Stored data entries

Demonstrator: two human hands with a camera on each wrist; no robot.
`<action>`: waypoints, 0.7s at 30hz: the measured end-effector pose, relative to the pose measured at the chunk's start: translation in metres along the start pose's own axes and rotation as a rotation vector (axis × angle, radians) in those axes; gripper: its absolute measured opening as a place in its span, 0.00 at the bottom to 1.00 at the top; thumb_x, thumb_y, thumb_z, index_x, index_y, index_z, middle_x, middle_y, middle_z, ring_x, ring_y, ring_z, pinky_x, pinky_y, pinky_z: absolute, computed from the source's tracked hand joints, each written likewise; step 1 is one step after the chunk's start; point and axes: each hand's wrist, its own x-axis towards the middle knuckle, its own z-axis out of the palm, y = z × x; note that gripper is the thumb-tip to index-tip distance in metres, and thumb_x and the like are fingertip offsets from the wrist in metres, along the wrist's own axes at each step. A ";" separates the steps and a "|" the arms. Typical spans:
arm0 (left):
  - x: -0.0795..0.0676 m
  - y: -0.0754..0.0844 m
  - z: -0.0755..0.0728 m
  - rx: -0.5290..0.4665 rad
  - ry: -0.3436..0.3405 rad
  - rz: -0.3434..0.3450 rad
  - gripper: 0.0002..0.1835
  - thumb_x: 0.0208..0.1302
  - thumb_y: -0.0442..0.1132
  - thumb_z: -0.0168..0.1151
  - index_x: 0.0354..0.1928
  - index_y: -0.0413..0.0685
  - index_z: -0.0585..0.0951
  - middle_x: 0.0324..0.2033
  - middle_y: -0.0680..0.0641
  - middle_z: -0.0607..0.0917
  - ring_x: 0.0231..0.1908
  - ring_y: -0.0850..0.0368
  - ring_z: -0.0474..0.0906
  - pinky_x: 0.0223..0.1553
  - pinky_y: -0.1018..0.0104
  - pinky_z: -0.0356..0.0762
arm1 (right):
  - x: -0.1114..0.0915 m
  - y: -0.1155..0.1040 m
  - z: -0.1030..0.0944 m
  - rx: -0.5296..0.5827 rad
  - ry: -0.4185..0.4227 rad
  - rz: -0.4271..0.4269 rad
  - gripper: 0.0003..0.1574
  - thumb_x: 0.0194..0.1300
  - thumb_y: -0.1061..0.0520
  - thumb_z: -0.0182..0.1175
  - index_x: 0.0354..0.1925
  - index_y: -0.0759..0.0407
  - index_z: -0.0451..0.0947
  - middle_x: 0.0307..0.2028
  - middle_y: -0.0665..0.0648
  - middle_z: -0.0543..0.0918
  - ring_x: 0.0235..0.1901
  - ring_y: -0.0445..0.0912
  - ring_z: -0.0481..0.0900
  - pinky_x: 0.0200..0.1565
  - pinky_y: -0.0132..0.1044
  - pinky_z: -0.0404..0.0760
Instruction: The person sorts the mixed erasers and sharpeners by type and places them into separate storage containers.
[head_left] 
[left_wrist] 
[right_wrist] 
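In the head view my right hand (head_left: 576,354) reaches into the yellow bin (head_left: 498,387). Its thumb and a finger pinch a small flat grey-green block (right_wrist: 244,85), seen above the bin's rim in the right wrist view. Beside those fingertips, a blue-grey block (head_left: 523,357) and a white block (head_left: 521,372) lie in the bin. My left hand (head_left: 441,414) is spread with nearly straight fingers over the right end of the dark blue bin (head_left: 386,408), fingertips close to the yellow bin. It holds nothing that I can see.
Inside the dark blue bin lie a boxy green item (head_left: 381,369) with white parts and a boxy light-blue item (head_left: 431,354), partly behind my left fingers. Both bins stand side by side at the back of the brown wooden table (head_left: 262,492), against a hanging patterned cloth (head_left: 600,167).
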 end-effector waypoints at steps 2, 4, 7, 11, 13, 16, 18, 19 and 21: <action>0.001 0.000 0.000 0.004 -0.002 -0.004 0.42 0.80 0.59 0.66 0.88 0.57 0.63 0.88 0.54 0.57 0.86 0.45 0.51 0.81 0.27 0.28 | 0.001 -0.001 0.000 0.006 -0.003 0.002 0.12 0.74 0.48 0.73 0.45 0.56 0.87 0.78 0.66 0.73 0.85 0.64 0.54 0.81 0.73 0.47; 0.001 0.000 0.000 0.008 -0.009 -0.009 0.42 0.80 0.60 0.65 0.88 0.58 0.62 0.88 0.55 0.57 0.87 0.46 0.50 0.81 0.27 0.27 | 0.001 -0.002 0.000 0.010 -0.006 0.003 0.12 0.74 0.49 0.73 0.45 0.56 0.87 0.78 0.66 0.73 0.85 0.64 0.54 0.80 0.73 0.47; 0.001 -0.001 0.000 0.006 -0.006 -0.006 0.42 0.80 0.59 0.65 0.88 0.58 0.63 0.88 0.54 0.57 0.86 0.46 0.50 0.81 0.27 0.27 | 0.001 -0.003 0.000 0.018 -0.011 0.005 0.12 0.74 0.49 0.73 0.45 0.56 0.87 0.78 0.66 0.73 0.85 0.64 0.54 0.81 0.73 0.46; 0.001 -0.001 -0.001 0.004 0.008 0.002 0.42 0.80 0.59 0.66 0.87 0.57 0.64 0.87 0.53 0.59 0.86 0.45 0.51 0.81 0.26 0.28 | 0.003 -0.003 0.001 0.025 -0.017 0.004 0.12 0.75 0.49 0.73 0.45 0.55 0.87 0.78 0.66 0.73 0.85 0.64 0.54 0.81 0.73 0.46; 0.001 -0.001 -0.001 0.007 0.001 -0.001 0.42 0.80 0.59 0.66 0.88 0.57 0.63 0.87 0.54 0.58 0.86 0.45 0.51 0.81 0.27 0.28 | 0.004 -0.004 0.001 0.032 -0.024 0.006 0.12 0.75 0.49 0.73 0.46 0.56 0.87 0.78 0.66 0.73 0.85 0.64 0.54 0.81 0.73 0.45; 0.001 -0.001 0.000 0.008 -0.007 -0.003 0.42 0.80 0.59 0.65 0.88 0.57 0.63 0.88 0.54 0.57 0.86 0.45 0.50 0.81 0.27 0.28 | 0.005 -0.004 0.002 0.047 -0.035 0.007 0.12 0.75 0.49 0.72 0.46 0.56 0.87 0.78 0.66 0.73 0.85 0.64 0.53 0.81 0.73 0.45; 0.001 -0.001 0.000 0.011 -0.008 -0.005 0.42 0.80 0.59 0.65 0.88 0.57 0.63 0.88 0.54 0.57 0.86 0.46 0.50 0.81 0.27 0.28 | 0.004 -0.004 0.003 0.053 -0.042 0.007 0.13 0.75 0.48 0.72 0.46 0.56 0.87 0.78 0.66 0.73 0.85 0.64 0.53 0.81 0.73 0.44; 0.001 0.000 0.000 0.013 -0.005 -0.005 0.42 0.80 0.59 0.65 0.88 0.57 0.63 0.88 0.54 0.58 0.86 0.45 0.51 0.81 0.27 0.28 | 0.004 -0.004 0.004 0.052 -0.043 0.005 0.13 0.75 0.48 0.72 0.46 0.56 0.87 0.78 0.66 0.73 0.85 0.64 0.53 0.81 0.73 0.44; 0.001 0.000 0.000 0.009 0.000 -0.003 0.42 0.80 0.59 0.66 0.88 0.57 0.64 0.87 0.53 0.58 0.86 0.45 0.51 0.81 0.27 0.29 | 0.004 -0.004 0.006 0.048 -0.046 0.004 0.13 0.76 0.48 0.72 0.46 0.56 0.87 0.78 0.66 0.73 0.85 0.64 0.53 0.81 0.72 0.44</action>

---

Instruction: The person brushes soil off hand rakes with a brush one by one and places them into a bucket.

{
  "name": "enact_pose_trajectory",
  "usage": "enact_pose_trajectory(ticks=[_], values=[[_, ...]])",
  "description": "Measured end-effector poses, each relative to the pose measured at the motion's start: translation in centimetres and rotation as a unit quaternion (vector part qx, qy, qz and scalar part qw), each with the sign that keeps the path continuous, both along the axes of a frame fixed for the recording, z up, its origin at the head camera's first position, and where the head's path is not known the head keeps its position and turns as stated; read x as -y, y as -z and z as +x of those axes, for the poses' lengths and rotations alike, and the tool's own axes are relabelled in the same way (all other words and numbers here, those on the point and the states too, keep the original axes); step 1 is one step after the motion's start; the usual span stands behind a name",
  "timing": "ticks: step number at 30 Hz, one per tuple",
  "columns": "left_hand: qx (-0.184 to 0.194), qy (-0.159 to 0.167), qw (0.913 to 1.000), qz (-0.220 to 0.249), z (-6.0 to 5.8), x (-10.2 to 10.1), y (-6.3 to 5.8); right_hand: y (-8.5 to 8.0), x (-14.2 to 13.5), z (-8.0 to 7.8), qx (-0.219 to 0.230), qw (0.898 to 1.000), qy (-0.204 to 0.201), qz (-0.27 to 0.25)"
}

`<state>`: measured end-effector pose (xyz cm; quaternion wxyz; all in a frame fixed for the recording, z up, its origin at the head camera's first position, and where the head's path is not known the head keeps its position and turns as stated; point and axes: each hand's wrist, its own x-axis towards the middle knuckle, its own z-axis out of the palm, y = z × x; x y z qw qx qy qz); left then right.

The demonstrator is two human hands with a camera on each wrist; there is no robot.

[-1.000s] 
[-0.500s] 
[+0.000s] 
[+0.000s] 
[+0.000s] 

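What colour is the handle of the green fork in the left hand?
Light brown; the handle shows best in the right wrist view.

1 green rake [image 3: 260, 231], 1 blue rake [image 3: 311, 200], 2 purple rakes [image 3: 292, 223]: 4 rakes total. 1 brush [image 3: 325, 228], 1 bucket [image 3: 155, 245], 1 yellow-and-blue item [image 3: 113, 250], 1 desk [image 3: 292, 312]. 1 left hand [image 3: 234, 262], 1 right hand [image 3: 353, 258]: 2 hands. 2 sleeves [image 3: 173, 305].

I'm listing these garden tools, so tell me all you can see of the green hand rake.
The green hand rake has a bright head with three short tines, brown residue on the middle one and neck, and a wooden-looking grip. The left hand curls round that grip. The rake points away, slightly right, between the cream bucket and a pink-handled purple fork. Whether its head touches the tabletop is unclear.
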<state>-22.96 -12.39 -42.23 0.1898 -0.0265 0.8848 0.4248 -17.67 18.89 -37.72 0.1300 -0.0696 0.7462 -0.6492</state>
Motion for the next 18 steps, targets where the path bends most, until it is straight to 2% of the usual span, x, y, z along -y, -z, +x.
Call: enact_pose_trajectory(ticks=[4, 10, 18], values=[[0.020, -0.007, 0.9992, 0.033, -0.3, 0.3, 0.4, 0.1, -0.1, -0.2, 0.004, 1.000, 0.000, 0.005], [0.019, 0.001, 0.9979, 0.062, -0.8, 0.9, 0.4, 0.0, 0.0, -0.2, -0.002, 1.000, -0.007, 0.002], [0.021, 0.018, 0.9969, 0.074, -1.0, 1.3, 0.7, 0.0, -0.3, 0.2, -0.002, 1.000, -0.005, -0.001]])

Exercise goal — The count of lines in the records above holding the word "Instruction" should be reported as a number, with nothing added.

Exercise response — 2